I knew what they were saying. It wasn’t that the police were anti-Semites. Or not just. They were even-handed with their casual bigotry: anyone who wasn’t a Mason or card-carrying Protestant got third-rate attention. Jews were at the bottom of the pecking order when it came to diligent community law enforcement, alongside Irish Catholics. On the other hand crime was rare in the Jewish community. Self-enforcing morality. Glasgow’s finest were used to leaving them to their own devices until whatever small dust storm had been kicked up had settled.

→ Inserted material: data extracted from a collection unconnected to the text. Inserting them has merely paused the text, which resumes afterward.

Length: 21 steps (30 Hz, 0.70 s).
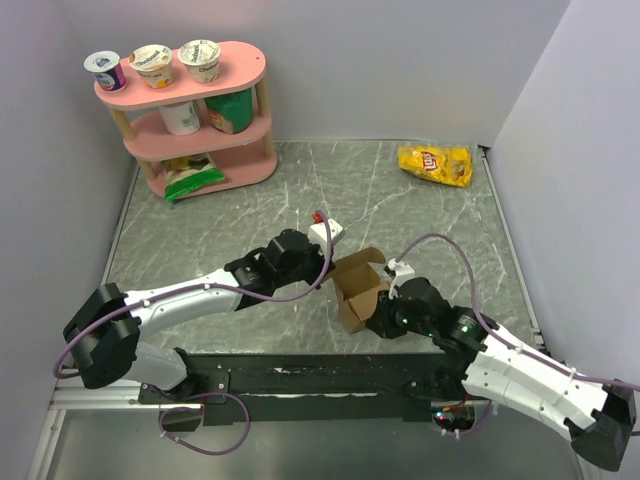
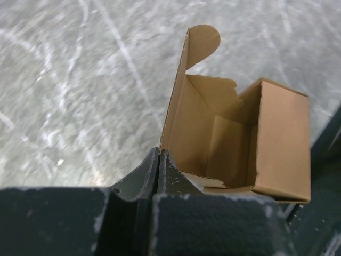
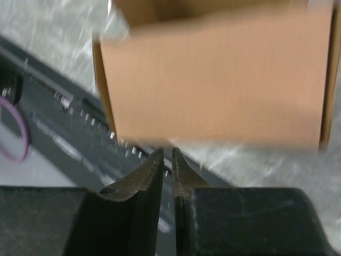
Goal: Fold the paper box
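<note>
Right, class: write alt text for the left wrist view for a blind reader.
The left gripper, shut, pinches the edge of a side wall of the paper box, open brown cardboard with a rounded flap standing up, on a grey marbled table.

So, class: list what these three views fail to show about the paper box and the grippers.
- Right wrist view: the paper box is blurred, so whether the right gripper pinches its lower edge is unclear.
- Left wrist view: the left gripper body hides part of the box's near edge.
- Top view: the wrists cover both grippers' tips; the shelf cups have labels too small to read.
</note>
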Each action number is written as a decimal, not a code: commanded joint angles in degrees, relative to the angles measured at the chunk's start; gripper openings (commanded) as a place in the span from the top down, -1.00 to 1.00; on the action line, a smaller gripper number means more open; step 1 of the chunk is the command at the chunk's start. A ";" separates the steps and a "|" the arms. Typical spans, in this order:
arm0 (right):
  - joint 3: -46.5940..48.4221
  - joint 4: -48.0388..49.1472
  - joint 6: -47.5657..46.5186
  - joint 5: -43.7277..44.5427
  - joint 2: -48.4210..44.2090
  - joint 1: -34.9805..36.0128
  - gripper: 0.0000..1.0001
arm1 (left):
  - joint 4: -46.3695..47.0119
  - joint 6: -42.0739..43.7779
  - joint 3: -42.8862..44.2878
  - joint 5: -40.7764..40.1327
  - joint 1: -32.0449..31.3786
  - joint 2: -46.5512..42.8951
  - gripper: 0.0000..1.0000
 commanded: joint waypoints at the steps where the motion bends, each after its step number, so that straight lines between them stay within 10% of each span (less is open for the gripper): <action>1: 1.24 11.75 -4.51 8.29 2.67 0.23 0.57 | 4.24 3.55 0.17 5.86 -1.55 -1.83 0.98; 21: 0.37 28.03 -9.80 6.80 13.84 0.23 0.55 | 9.25 -9.79 1.48 -0.28 -5.41 3.44 0.98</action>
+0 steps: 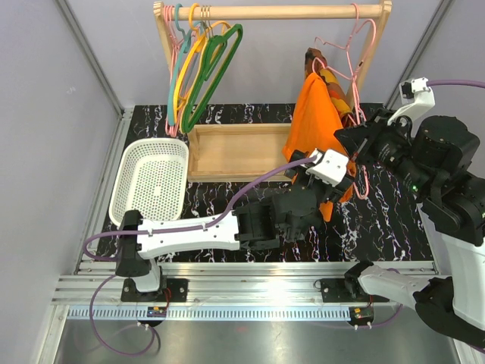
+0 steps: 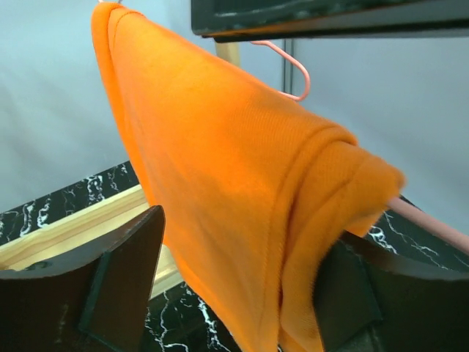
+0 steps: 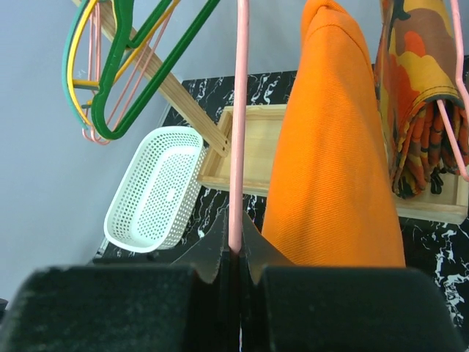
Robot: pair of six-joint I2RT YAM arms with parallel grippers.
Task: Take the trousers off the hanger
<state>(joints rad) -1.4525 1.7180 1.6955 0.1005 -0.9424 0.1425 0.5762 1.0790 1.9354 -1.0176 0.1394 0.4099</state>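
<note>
**Asker:** What is over on your left?

**Me:** A white plastic mesh basket (image 1: 151, 182) lies on the black marbled tabletop (image 1: 394, 220). Above it, thick green, yellow and teal plastic hangers (image 1: 201, 68) crowd the left end of the round wooden rail (image 1: 280, 11). Just right of the basket is the shallow wooden tray (image 1: 235, 148) at the foot of the rack.

**Asker:** And your left claw?

**Me:** My left claw (image 2: 242, 286) reaches to the middle of the table. Its jaws stand wide, with one dark finger (image 2: 121, 279) on each side of the plain bright orange folded cloth trousers (image 2: 234, 169). The cloth hangs down between them. I cannot tell whether the fingers press it.

**Asker:** Where do the trousers sit?

**Me:** They are draped over the thin pink wire hanger (image 3: 238, 110), and its bar pokes out of the fold. They hang right of the tray, just beside the orange-red-brown camouflage-patterned garment (image 3: 418, 88), which is folded over another pink wire.

**Asker:** And the right claw?

**Me:** My right claw (image 3: 234, 253) is to the right of the trousers, pinched tight on the hanger's wire.
</note>
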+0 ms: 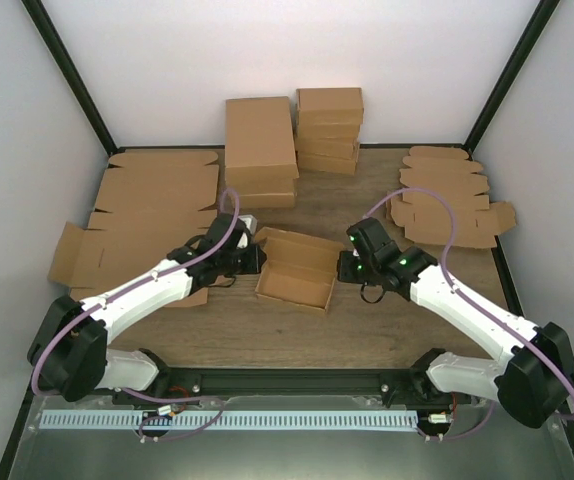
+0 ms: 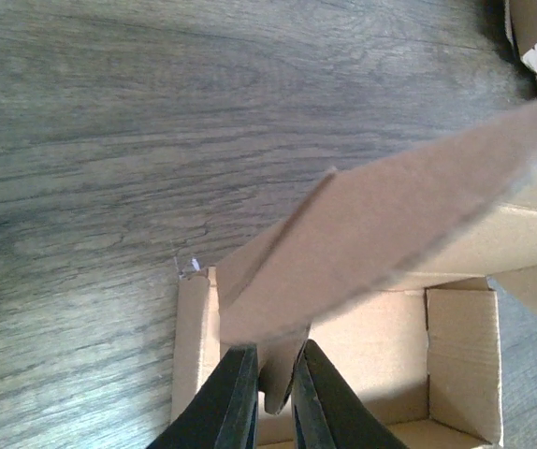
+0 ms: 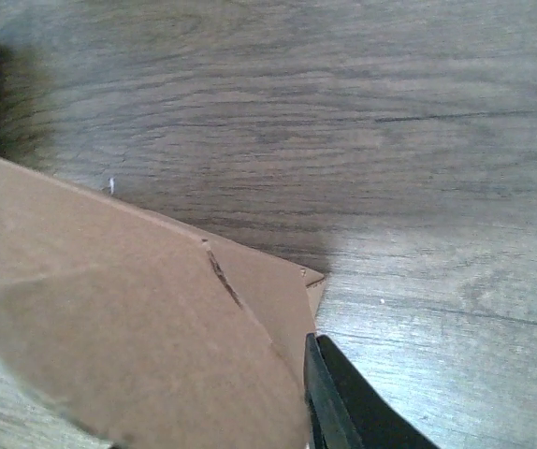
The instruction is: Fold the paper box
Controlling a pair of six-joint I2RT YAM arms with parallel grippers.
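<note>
The left gripper is pinched nearly closed on a flap of the box, which lies open just ahead of it. The right gripper sits at the box's opposite end, and I cannot tell how wide it stands. End-flap folding seems to be the step in hand; the next move likely calls for tucking the flaps inward.

Box plain brown, unmarked. Table grey-brown wood grain. Arms white with black joints, purple cables. Left gripper black. Stacked boxes at back same plain brown. Walls white, frame black.

Wooden table, paper box at centre, stacked boxes behind, flat blanks either side
</note>
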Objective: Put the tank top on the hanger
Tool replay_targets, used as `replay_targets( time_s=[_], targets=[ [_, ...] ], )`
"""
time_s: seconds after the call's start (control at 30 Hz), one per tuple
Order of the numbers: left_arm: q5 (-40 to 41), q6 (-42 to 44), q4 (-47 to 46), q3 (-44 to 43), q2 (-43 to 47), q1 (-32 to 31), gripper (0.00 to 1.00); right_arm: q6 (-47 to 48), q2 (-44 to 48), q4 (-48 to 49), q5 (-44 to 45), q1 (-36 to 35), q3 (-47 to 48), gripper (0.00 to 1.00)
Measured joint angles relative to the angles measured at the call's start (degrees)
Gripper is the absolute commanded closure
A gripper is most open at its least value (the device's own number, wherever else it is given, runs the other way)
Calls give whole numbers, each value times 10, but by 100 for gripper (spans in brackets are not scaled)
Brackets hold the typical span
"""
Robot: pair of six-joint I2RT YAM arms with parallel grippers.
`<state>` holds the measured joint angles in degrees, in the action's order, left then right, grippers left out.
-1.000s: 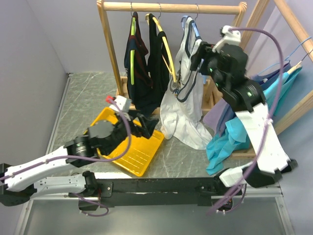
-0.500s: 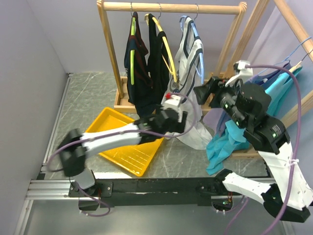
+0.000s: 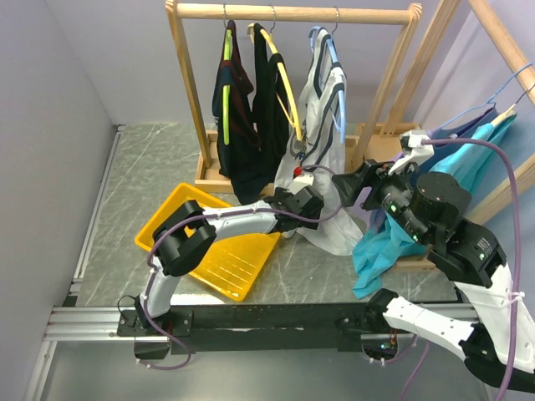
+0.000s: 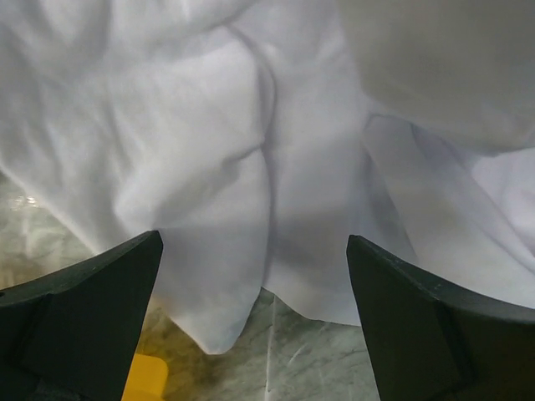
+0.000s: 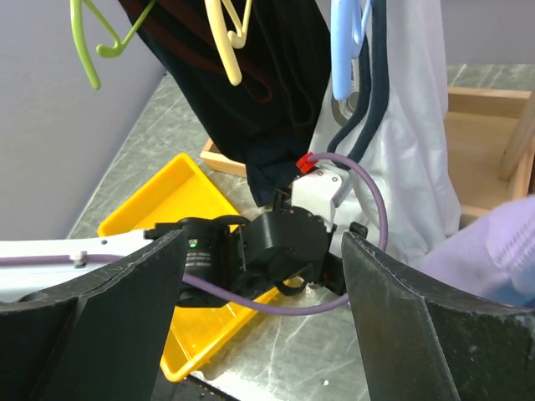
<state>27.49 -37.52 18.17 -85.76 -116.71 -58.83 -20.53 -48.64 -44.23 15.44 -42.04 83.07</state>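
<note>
The white tank top [image 3: 324, 142] hangs on the light-blue hanger [image 3: 335, 52], hooked toward the right end of the wooden rail [image 3: 292, 12] of a rack standing at the table's [image 3: 150, 159] far edge. Its lower hem drapes down onto the table surface in front of the rack's base. The left gripper [image 4: 252, 242] sits low against that hem with its claw released, fingers spread wide and nothing between them. The right gripper [image 5: 263, 236], just beside the garment's right side, is also spread wide and empty. Dark garments [image 3: 251, 125] hang to the left on lime and yellow hangers, and a yellow tray [image 3: 159, 230] lies toward the near-left edge.
</note>
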Motion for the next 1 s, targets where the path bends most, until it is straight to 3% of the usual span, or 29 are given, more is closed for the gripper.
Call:
replay_targets(
  time_s=[0.27,0.63,0.9,1.0],
  targets=[
    [-76,-15,-18,-44,-66,-1,1,2,19,0,3,-2,-7,18],
    [-150,-53,-106,-44,-69,-2,0,5,19,0,10,-4,-9,18],
    [-93,-80,-79,-128,-133,-20,1,4,19,0,11,-6,-9,18],
    [-44,-90,-61,-169,-164,-33,16,4,18,0,12,-8,-10,20]
  ],
)
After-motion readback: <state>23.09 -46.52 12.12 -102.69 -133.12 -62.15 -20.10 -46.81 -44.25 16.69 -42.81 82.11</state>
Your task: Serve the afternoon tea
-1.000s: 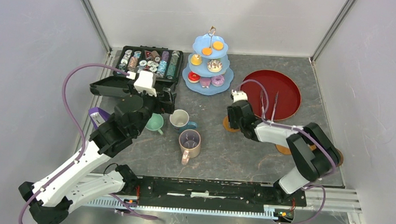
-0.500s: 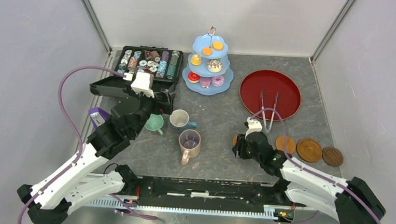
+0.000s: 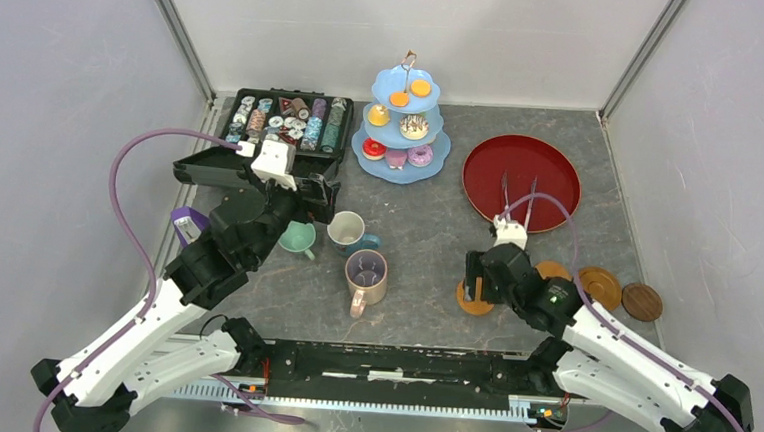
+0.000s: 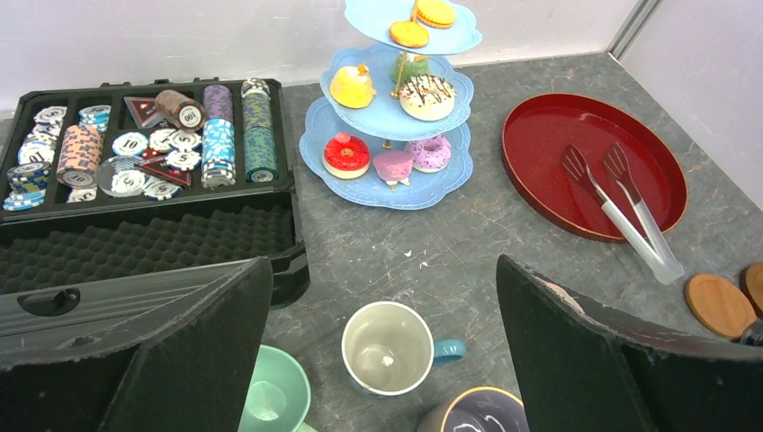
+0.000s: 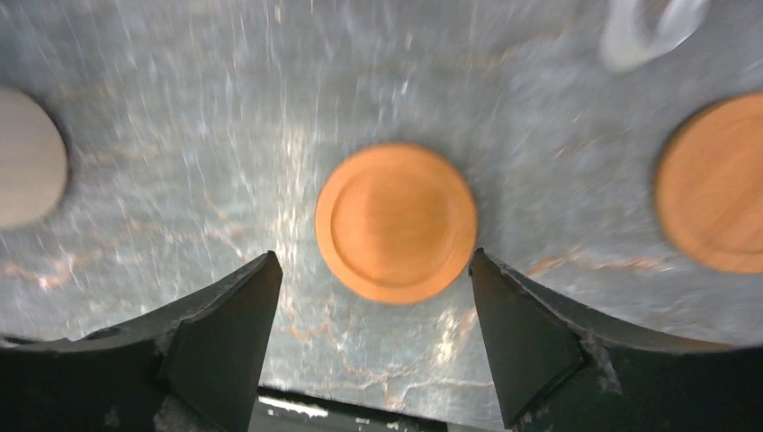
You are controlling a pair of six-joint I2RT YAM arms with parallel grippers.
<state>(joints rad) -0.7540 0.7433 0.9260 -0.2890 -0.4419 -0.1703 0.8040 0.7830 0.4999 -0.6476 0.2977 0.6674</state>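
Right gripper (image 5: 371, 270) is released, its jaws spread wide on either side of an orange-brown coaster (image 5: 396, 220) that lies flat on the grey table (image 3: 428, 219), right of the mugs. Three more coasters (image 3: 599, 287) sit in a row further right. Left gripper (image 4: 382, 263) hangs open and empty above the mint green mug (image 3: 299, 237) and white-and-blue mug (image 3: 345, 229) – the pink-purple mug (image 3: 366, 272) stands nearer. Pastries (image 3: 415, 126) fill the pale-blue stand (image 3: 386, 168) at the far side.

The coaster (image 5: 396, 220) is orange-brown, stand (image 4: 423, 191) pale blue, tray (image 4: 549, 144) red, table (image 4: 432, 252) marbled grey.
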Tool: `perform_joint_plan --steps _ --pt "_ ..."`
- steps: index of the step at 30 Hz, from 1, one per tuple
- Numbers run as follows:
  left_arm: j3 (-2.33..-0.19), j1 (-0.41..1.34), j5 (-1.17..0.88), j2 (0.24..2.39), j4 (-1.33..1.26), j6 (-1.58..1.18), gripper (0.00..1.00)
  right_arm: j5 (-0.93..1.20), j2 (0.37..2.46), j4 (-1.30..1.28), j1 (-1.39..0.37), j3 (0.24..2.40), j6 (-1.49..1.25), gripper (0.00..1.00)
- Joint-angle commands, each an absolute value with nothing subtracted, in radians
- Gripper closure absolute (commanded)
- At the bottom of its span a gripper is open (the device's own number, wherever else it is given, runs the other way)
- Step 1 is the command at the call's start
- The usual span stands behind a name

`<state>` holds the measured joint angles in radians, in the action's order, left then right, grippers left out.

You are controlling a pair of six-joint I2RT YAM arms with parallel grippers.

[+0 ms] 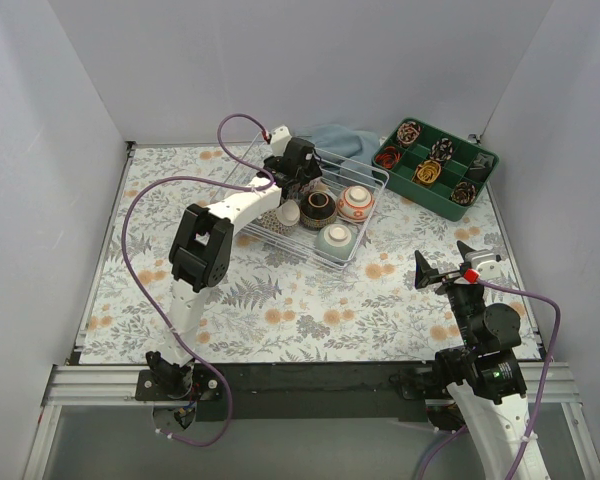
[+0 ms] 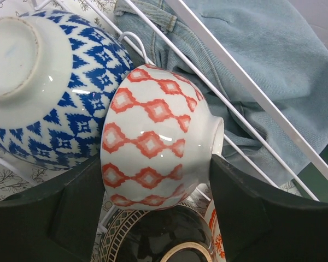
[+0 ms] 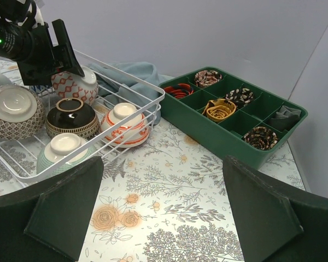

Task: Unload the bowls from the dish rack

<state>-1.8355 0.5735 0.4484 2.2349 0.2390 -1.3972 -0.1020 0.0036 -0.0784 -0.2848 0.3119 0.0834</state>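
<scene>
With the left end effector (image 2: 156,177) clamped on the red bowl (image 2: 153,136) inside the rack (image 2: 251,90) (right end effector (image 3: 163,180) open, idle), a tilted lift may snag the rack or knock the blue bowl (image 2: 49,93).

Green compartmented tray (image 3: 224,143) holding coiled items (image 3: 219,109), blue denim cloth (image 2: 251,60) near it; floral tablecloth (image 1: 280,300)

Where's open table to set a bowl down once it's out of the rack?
Widest bare table is in front of the dish rack, toward the near edge. A narrower strip runs between rack and green tray. The rack is packed with bowls, and blue cloth fills the space behind it.
</scene>
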Motion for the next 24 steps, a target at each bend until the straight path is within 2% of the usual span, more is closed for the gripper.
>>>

‘First few times, Isaac? How many are we talking about and what sort of thefts? I mean, are these street robberies or burglaries? Shops or houses?’
Shimon was nodding. ‘Our homes are being broken into. Eight so far.’
‘Nine, Shimon. Another last night,’ said the fourth man, Jacob Mendelsohn, waving a wonderfully scented Sobranie for emphasis. As a tobacconist, he could afford them. It went well with his slick centre parting and his neat moustache. A Cowcaddens dandy out of central casting.
‘Nine is an epidemic,’ I said.
They were all nodding now. I looked round at these men and marvelled at the capacity of humans to uproot themselves and travel to a far-off land with weird customs and languages and make a home for themselves and their families. How did these innocents or their forebears fare when they encountered their first Orange Parade or Hogmanay? What use was their careful cultivation of a second language like English when faced by a wee Glesga bachle in full flow? Urdu speakers stood a better chance.
I thought about what they were asking of me. It didn’t s
eem much, yet I wondered if my heart would be in it. I used to be a thief-taker but I’d moved on. The world had moved on. Did I care? Was I still up to it? I wouldn’t give my answer this evening, but in the meantime . . .
‘Gentlemen’ – I flipped open my reporter’s notebook – ‘tell me more.’ I began scribbling in my improving shorthand.
TWO
Sometimes I like to just sit in a pub, a pint in one hand, a book or newspaper in the other, fags at the ready. Time to myself but surrounded by other folk. A social antisocial. Wanting to be part of something but not tied to it. It summed up what I was and what I’d become.
It was the night after I’d met the Jewish gang and I wanted to digest their plea for help. I’d talked about it with Sam when they’d gone but her enthusiasm was getting in the way of my personal analysis. I needed quiet time to give her and them my answer. I worried that my decision would be driven solely by the money. Not that money in the pocket is a bad motivation.
It wasn’t that I needed to weigh up the morality of the challenge. The poor sods must feel their persecution would never end. The British were hardly in the same league of villainy as Hitler and his gang, but our troops were throwing them back in the sea off their promised land and banging up eight hundred veterans of the Italian campaign in case one or two were Jewish terrorists.
The job needed doing and if the Glasgow cops didn’t have the time or inclination to catch a thief, then I saw no reason in principle not to help these good citizens. I just wanted to be sure I knew where I was going with this latest diversion. I was beginning to lose my bearings. If I ever had any. No job seemed right for me. No clear path. How long could a grown man go on being a dilettante?
I’d had enough of sore feet and trenches, and had the medals to prove it. And despite the blandishments of the top brass there was no going back to the soul-sapping work of a policeman. But four months into the newspaper game I was frustrated. Sam – cool, perceptive Samantha Campbell – with her lawyer’s insight had stripped back my illusions to reveal some sort of would-be knight errant, handier with a gun and his fists than with his dreaming pen.
And yet, with this offer from Garnethill, was I seriously contemplating becoming a private detective? Would it be one skirmish, and then back to reporting? Could it be a career move? Did I have a career? Or was I just one of life’s drunks, stumbling along, oblivious and falling into situations – scrapes usually.